Go SDK

更新时间:
复制 MD 格式

This topic describes how to use the Go software development kit (SDK) for the short-sentence speech recognition feature of Intelligent Speech Interaction. It includes installation instructions and code examples.

Prerequisites

  • Before you use the SDK, you must review the API reference. For more information, see API reference.

  • Ensure that the Golang environment is installed and its basic configuration is complete.

  • The SDK supports Go 1.16 and later.

Download and install

  1. Download and install the SDK.

    Run the following command to download and install the SDK.

    go get github.com/aliyun/alibabacloud-nls-go-sdk
  2. Import the SDK.

    Add the following import statement to your code.

    import ("github.com/aliyun/alibabacloud-nls-go-sdk")

SDK constants

Constant

Description

SDK_VERSION

The SDK version.

PCM

The PCM audio format.

WAV

The WAV audio format.

OPUS

The OPUS audio format.

OPU

The OPU audio format.

DEFAULT_DISTRIBUTE

The default region used to obtain a token. The default value is "cn-shanghai".

DEFAULT_DOMAIN

The default URL used to obtain a token. The default value is "nls-meta.cn-shanghai.aliyuncs.com".

DEFAULT_VERSION

The protocol version used to obtain a token. The default value is "2019-02-28".

DEFAULT_URL

The default public cloud URL. The default value is "wss://nls-gateway-cn-shanghai.aliyuncs.com/ws/v1".

Establish a connection

Important

If you use an Akid and Akkey to obtain a token, you must cache the token and update it before it expires. Do not frequently call the API operation to obtain a token, because the cloud service may throttle your requests.

1. ConnectionConfig

The basic parameters that are required to establish a connection.

Parameters:

Parameter

Type

Description

Url

String

The public cloud URL to access. If you are unsure, use the DEFAULT_URL constant.

Token

String

The access token.
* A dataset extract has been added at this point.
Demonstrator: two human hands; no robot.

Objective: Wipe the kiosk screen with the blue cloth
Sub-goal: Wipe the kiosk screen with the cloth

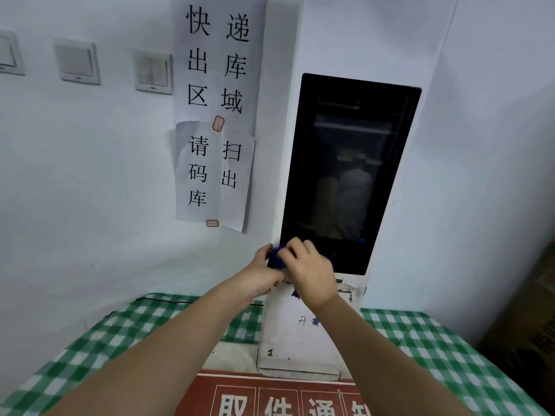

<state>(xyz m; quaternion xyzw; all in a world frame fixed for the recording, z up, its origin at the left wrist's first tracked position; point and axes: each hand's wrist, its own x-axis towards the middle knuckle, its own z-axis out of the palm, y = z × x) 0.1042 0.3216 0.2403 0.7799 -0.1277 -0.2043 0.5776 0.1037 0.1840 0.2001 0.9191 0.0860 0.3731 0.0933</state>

For more information, see Overview of token generation.

Akid

String

The AccessKey ID of your Alibaba Cloud account.

  • This parameter is required if you do not specify the Token parameter.
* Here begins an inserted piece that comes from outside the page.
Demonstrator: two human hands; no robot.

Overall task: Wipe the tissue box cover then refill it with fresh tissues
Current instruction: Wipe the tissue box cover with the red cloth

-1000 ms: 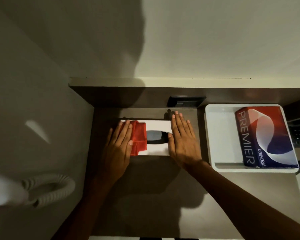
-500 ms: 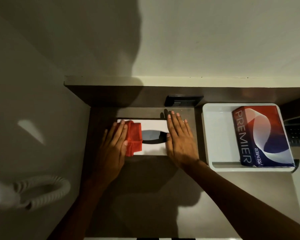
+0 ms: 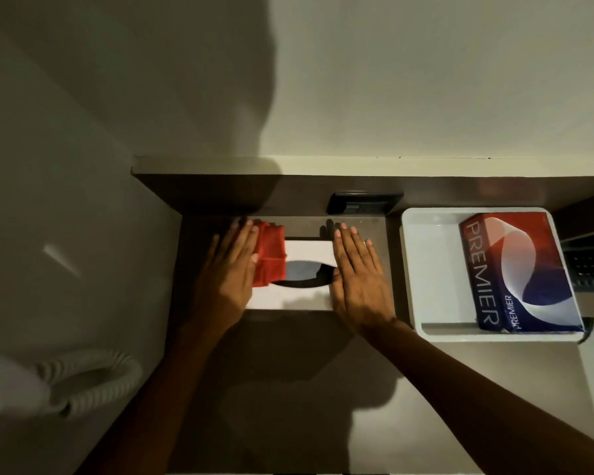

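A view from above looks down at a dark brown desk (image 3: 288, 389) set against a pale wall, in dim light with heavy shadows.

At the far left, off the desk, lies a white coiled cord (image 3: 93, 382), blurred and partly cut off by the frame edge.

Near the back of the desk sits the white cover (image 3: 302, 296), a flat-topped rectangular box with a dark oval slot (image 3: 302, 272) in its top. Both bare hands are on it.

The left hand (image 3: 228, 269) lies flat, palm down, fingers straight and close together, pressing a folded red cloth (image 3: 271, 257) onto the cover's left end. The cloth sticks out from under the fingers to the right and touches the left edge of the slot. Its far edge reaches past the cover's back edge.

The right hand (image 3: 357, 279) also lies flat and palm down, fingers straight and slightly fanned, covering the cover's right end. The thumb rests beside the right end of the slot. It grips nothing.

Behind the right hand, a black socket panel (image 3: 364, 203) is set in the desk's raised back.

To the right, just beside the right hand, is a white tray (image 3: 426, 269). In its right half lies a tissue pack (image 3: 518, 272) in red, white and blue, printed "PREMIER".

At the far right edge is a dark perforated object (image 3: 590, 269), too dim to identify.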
  • This parameter is optional if you specify the Token parameter.

Akkey

String

The AccessKey Secret of your Alibaba Cloud account.

  • This parameter is required if you do not specify the Token parameter.

  • This parameter is optional if you specify the Token parameter.

Appkey

String

The Appkey of the project. To obtain an Appkey, go to the console.

2. func NewConnectionConfigWithToken(url string, appkey string, token string) *ConnectionConfig

Creates a `ConnectionConfig` object from a URL, an Appkey, and a token.

  • Parameters:

    Parameter

    Type

    Description

    Url

    String

    The public cloud URL to access. If you are unsure, use the DEFAULT_URL constant.

    Appkey

    String

    The Appkey of the project. To obtain an Appkey, go to the console.

    Token

    String

    The access token. For more information, see Overview of token generation.

  • Return value:

    *ConnectionConfig: A pointer to the connection configuration object.

3. func NewConnectionConfigFromJson(jsonStr string) (*ConnectionConfig, error)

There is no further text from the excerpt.